TASK TO COMPLETE
Please copy out the entries until you have copied the line that contains "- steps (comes", beginning with the first line.

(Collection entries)
*** Block opens ***
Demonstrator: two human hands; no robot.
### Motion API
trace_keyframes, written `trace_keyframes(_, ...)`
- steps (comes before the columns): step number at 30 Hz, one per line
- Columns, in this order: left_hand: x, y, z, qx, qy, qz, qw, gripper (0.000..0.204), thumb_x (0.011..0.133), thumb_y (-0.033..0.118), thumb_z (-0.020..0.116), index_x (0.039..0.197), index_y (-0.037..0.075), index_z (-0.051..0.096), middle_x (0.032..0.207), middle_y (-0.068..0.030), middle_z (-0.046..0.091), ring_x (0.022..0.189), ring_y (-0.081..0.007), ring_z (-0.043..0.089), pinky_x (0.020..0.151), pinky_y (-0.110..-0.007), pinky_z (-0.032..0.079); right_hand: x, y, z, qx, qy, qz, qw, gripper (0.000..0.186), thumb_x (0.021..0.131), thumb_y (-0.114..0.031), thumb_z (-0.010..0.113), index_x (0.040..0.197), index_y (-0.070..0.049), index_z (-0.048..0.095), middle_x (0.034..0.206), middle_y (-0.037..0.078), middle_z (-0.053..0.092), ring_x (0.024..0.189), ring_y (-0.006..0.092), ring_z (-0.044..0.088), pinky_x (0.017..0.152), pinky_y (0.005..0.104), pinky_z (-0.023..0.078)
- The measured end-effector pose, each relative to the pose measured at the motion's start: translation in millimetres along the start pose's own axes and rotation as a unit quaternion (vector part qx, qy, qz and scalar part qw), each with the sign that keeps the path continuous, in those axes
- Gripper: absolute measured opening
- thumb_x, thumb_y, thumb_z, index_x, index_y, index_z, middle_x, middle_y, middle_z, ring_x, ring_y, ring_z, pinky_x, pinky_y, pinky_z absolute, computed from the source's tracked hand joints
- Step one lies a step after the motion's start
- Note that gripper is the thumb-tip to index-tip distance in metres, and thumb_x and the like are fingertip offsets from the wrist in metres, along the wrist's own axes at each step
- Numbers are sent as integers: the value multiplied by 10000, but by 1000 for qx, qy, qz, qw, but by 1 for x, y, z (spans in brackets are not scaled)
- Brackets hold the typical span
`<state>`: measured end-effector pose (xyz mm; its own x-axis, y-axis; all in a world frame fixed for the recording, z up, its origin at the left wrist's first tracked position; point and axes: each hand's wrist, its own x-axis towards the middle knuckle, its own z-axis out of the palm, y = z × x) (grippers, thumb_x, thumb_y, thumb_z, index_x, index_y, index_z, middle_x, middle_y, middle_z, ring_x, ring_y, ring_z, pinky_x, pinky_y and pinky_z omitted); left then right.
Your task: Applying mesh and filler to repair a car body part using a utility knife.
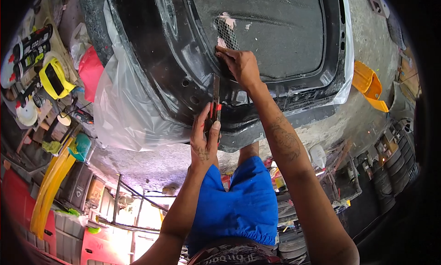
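Observation:
My left hand (pixel 206 136) is closed round a utility knife (pixel 214 109) with a red and black handle, its long blade pointing away from me over the black car body panel (pixel 183 93). Farther off and to the right, my right hand (pixel 241 67) has its fingers pinched at the near end of a strip of metal mesh (pixel 233 39). Pinkish filler (pixel 228 20) shows around and through the mesh, which lies on the panel's dark recessed area (pixel 280 40). The fingertips partly hide what they grip.
Clear plastic sheeting (pixel 131 104) hangs out under the panel's left side. Power tools and a yellow-cased device (pixel 54 79) crowd the far left, near a red piece (pixel 91 72). An orange plastic part (pixel 367 86) lies on the floor at right. Yellow strips (pixel 53 187) lean lower left.

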<state>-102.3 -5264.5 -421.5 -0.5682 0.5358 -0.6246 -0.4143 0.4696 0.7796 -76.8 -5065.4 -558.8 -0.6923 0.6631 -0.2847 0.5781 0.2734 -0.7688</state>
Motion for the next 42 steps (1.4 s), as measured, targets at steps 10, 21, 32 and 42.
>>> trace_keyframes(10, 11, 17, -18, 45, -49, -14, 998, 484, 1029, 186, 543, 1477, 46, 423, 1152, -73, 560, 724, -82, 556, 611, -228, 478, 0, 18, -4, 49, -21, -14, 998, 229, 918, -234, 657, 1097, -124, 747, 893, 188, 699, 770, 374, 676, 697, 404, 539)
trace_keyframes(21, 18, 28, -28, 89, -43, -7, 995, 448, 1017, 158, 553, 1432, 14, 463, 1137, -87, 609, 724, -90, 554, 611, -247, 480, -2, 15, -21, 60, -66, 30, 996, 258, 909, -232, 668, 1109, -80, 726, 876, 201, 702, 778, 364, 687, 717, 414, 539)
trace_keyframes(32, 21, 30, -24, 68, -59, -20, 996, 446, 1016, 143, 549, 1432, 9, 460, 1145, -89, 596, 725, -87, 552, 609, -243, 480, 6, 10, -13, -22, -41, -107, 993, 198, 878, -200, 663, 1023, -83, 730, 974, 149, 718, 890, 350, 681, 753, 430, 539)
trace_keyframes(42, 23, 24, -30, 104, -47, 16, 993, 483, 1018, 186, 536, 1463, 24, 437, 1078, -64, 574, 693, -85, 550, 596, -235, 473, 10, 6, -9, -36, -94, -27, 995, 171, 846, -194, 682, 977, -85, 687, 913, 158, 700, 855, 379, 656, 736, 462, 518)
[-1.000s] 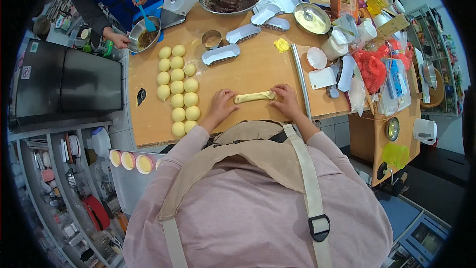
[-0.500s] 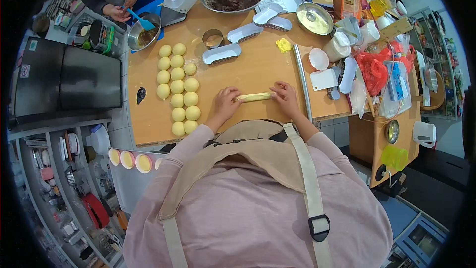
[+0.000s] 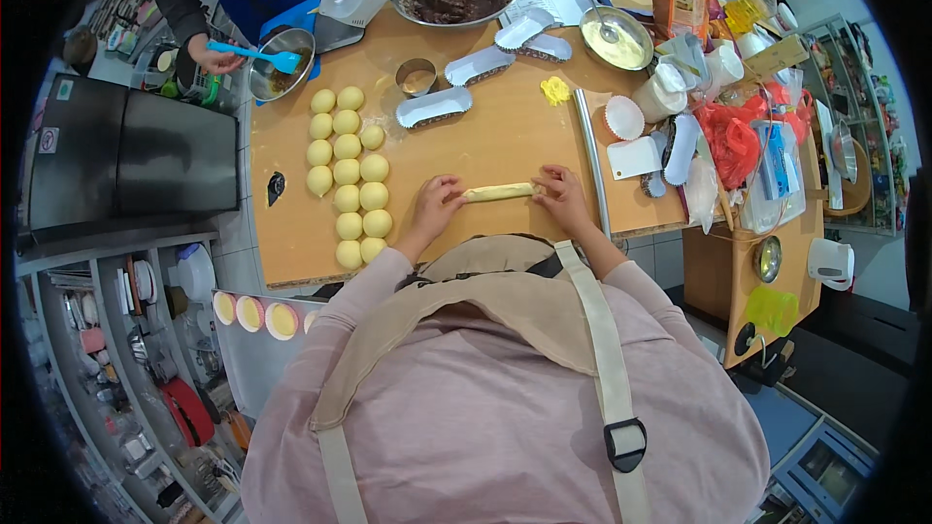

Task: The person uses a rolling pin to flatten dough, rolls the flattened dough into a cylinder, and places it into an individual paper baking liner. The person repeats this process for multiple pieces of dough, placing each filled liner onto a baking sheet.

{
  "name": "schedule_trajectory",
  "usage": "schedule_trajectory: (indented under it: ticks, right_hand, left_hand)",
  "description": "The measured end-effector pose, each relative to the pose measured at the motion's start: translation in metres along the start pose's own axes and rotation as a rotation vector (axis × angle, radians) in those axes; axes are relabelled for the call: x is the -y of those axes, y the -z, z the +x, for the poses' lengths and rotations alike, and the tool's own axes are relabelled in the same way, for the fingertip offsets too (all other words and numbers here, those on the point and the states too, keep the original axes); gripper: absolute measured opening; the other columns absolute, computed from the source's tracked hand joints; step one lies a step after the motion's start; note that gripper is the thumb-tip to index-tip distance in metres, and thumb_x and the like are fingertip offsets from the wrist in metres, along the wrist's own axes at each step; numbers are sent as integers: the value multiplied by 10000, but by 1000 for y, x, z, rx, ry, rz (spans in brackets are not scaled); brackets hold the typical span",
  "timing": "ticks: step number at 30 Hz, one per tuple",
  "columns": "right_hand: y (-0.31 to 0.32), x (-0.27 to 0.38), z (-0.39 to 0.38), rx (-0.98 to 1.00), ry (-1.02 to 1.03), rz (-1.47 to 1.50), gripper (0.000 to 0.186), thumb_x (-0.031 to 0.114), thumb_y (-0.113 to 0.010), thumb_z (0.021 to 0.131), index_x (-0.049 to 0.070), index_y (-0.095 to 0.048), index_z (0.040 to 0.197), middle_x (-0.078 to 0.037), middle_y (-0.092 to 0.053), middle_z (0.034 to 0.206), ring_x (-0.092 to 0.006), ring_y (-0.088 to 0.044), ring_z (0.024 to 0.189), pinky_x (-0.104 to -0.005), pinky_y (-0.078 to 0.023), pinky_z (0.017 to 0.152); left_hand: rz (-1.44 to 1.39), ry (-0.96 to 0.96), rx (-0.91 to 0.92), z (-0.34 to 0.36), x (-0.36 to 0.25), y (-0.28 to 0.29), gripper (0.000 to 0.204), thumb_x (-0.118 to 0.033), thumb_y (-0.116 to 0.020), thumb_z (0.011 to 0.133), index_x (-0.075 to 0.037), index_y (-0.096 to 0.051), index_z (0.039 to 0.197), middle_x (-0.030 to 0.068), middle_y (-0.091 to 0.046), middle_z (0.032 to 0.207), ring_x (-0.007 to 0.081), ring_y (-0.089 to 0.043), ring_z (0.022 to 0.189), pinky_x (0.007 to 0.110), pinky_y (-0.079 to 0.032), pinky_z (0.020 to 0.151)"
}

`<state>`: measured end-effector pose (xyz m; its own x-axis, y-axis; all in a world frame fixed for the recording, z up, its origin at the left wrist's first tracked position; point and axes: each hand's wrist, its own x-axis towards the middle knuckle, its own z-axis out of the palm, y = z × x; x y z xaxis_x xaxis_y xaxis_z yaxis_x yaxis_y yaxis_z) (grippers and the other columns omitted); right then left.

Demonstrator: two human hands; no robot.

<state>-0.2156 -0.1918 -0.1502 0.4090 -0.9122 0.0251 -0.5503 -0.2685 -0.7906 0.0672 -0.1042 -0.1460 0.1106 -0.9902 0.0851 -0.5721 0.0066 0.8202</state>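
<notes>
Right now, the roll of dough [image 3: 499,193] lies on the wooden table [image 3: 495,144] close to its near edge, stretched crosswise between the person's hands. Fingers and thumb of the left hand [image 3: 439,204] touch its left end, and those of the right hand [image 3: 563,200] touch its right end; whether they pinch it firmly or only rest there, I cannot tell. Uneven pressure is probably the main risk: one end could thin out while the middle stays fat. Pulling the ends apart too hard might tear the soft dough, and a light touch might let any seam loosen. Space matters too. The metal rod [image 3: 591,160] lies just beyond the right hand, so a wide outward sweep could bump it. On the other side, the left forearm passes near the lowest dough balls [image 3: 374,222], and a careless elbow could dent them.
</notes>
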Motion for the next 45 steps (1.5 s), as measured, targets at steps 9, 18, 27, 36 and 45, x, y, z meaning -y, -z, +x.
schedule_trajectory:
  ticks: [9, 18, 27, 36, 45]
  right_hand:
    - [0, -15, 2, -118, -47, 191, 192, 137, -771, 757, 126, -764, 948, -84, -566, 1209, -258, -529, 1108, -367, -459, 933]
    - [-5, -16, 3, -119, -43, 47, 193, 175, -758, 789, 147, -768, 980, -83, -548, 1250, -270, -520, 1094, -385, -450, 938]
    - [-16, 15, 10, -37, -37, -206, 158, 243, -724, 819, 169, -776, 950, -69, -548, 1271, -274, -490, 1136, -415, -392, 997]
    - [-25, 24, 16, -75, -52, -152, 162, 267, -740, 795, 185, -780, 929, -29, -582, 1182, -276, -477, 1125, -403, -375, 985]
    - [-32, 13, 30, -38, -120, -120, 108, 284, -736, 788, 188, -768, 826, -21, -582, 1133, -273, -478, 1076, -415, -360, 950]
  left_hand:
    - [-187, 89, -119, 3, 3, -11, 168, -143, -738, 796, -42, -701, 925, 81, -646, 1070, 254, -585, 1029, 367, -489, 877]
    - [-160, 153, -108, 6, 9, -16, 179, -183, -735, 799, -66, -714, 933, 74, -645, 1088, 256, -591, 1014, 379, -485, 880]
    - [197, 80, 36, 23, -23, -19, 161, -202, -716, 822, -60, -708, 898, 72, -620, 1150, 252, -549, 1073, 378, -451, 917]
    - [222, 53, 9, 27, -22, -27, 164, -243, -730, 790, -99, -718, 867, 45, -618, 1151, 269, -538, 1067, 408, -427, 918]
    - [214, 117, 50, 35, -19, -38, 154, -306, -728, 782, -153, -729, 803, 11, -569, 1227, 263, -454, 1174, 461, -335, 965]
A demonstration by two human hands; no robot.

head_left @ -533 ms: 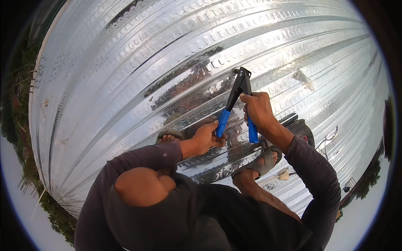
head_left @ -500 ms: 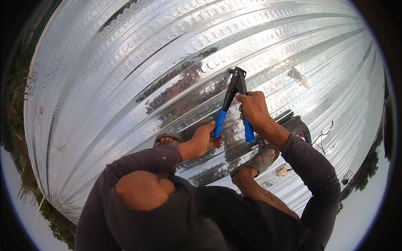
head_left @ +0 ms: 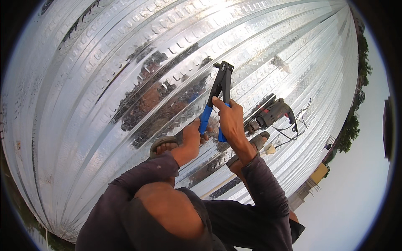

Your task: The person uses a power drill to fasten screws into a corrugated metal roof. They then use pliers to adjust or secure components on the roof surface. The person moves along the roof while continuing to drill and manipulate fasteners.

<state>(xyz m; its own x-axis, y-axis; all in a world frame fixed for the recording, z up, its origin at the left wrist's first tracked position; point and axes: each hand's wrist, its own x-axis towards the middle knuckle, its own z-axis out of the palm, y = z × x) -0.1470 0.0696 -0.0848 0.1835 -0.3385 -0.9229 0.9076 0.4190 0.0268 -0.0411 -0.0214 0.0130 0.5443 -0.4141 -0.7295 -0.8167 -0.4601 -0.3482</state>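
Note:
A hand riveter (head_left: 218,83) with a black body and two blue-sleeved handles is held in front of me over ribbed metal sheeting, its head tilted up and the small nose pointing left. My left hand (head_left: 191,140) is closed round the lower end of the left handle, and some of those fingers are hidden behind it. My right hand (head_left: 231,121) wraps the right handle, thumb lying across the front near the black body. The two handles stand a little apart. I cannot make out a rivet in the nose.
Shiny ribbed metal sheeting (head_left: 83,125) spreads all round me, with mirror-like patches. A dark power drill (head_left: 270,113) lies right of my hands, its black cord (head_left: 303,119) curling beside it. My sandalled feet (head_left: 165,144) rest on the sheeting. Trees (head_left: 349,134) stand beyond its right edge.
The riveter's handles have come closer together, both hands still gripping them. The view has shifted, and the drill, partly covered by my right arm before, now shows more fully.

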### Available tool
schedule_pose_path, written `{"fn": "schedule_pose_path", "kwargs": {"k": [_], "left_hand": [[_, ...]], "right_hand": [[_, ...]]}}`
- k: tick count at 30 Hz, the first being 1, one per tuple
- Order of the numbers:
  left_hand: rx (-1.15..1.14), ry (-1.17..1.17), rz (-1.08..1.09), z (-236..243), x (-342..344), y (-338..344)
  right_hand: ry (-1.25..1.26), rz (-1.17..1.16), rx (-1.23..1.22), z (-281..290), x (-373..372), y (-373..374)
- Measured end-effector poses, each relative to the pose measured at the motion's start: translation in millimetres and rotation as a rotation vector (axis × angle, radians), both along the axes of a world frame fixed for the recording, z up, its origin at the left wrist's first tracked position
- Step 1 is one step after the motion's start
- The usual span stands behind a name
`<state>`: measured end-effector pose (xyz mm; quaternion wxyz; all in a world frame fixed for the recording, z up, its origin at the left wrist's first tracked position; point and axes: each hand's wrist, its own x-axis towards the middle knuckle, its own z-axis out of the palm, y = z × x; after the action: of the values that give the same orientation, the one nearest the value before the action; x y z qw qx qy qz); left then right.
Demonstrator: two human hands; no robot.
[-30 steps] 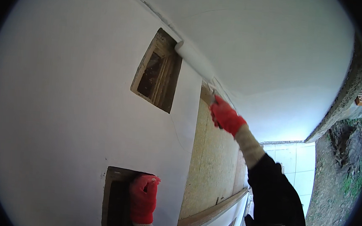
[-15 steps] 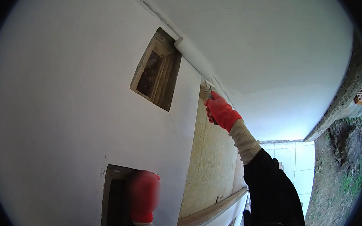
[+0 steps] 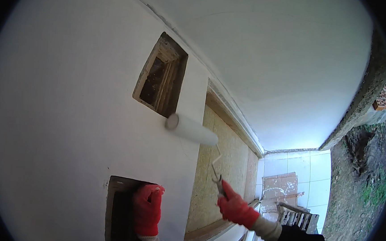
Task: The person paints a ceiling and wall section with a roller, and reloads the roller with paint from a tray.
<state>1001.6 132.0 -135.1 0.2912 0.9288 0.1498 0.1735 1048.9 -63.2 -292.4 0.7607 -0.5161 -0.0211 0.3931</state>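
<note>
My right hand [image 3: 238, 208], in a red work glove, is closed around the handle of a paint roller [image 3: 194, 130]. Its white, slightly blurred sleeve lies across the strip of white wall [image 3: 81, 112] between a small recessed opening [image 3: 172, 58] and a large wood-framed opening [image 3: 226, 163]. I cannot tell whether the sleeve touches the wall. My left hand [image 3: 148, 209], also red-gloved, is closed at the right edge of the lower opening [image 3: 115, 213]. Its fingers curl there, partly hidden against the dark recess.
A white ceiling-like surface [image 3: 278, 59] meets the wall at upper right. Below on the right are pale floor tiles [image 3: 319, 169], a paint-spattered board [image 3: 280, 185] and a slatted wooden piece [image 3: 300, 220]. Beyond lies bare ground [image 3: 353, 203] with grass, and a brick [image 3: 382, 103].
My right hand has lowered the roller from the wall's top seam down beside the small opening. My left hand stays at the lower opening. The tiles and slatted piece show more now.
</note>
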Motion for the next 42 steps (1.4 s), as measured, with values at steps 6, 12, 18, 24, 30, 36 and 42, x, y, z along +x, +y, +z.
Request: {"fn": "schedule_pose_path", "kwargs": {"k": [6,12,18,24,30,36,42], "left_hand": [[0.023,0.0,-0.048,2.2,1.0,0.9],[0.021,0.024,-0.025,3.4,2.8,-1.1],[0.008,0.03,-0.024,6.1,3.8,-2.3],[0.09,-0.008,-0.076,8.5,7.5,-4.6],[0.086,-0.032,-0.09,3.4,7.0,-0.4],[0.105,-0.038,-0.1,3.0,5.1,0.8],[0.055,-0.132,-0.115,1.2,-5.1,7.8]], "right_hand": [[-0.24,-0.126,0.019,8.2,148.1,19.5],[-0.087,-0.196,0.11,16.9,262.3,41.7],[-0.098,-0.228,0.094,24.6,279.4,46.4],[-0.133,-0.236,0.085,22.7,292.4,49.5],[-0.079,-0.254,0.112,19.6,264.4,53.1],[-0.177,-0.171,-0.025,11.9,155.6,40.0],[-0.155,-0.034,-0.082,-16.0,-34.9,11.6]]}}
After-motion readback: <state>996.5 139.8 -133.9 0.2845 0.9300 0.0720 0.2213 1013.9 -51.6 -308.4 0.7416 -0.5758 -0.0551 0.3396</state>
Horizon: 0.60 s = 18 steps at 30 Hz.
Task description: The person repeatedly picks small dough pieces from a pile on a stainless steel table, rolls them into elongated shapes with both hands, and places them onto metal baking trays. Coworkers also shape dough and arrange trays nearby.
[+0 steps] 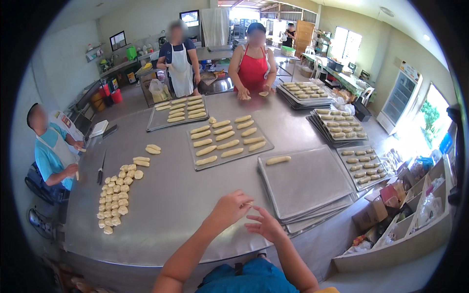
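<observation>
Head view shows me both bare hands over the near edge of the metal table (171,222), just left of a bare-topped tray (312,190). My left hand (232,208) has its fingers drawn together at the tips, where a pale bit (249,203) shows; it could be a scrap of dough, but it is too small for me to tell. My right hand (266,225) is half open, fingers spread and palm turned inward, with nothing visible in its hold; I cannot tell whether its fingertips touch the bit. One dough log (278,160) lies at the far left of that tray, probably set near the edge to leave room for rows. Farther off, the middle tray (221,161) carries logs spaced apart, I judge so they don't stick together. Dough balls (113,198) sit clustered at the left, likely to keep the centre free for handwork, and the knife (100,171) lies beyond them, beside the left edge, presumably out of the way.
</observation>
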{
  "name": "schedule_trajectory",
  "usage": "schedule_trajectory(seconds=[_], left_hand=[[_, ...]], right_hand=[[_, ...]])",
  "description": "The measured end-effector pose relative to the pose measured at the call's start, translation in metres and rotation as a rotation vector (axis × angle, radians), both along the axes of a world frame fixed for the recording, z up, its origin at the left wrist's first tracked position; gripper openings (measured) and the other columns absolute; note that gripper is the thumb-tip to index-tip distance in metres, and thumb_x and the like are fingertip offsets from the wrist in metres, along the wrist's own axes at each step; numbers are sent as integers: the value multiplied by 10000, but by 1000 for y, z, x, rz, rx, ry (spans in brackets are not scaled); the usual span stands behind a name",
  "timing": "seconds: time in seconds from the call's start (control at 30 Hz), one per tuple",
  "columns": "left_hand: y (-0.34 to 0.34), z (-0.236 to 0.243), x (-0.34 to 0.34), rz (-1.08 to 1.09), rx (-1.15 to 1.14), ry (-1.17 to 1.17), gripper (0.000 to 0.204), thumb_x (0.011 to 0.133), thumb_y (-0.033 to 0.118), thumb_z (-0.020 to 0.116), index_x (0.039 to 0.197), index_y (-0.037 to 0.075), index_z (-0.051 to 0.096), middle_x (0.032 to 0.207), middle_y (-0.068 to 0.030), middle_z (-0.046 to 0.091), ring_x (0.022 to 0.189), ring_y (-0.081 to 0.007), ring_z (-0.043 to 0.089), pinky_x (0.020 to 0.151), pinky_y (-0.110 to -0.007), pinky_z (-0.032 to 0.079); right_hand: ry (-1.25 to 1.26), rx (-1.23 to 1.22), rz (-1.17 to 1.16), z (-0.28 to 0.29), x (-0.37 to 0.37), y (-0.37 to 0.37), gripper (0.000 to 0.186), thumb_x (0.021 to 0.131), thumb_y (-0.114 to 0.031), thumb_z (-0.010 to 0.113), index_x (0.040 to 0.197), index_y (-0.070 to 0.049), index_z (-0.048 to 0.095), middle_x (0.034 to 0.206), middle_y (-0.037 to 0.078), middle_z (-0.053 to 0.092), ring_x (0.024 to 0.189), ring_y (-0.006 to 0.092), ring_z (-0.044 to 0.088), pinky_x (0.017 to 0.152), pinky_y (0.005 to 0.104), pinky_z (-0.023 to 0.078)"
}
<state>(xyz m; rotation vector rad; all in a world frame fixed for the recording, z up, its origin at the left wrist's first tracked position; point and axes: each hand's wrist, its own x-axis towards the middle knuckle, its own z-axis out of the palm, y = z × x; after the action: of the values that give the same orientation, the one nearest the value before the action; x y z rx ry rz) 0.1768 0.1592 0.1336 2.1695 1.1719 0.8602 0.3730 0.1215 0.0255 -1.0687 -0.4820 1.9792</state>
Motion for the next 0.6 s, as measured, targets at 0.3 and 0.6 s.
schedule_trajectory(seconds=[0.3,0.6], left_hand=[[106,-32,103,117,-397,-500,151,866,33,745,1016,20,725,953,-60,706,853,-132,688,743,-258,551],[163,-124,163,270,-61,-376,203,847,-2,705,1044,49,700,964,-81,677,921,-209,670,811,-319,545]], right_hand=[[-255,403,-159,29,161,147,213,974,-122,639,1138,14,644,1052,86,676,936,188,674,828,315,581],[-936,856,140,-3,219,232,289,880,-69,710,1166,-50,674,1066,66,700,957,185,673,847,329,539]])
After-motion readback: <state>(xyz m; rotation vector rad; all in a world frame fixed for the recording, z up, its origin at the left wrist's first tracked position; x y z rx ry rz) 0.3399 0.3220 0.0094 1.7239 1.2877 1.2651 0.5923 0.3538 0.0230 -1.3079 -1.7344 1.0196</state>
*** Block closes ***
TASK SOLUTION
Demonstrator: two human hands; no robot.
### Motion API
trace_keyframes, written `trace_keyframes(_, ...)`
- steps (comes before the columns): step number at 30 Hz, one per line

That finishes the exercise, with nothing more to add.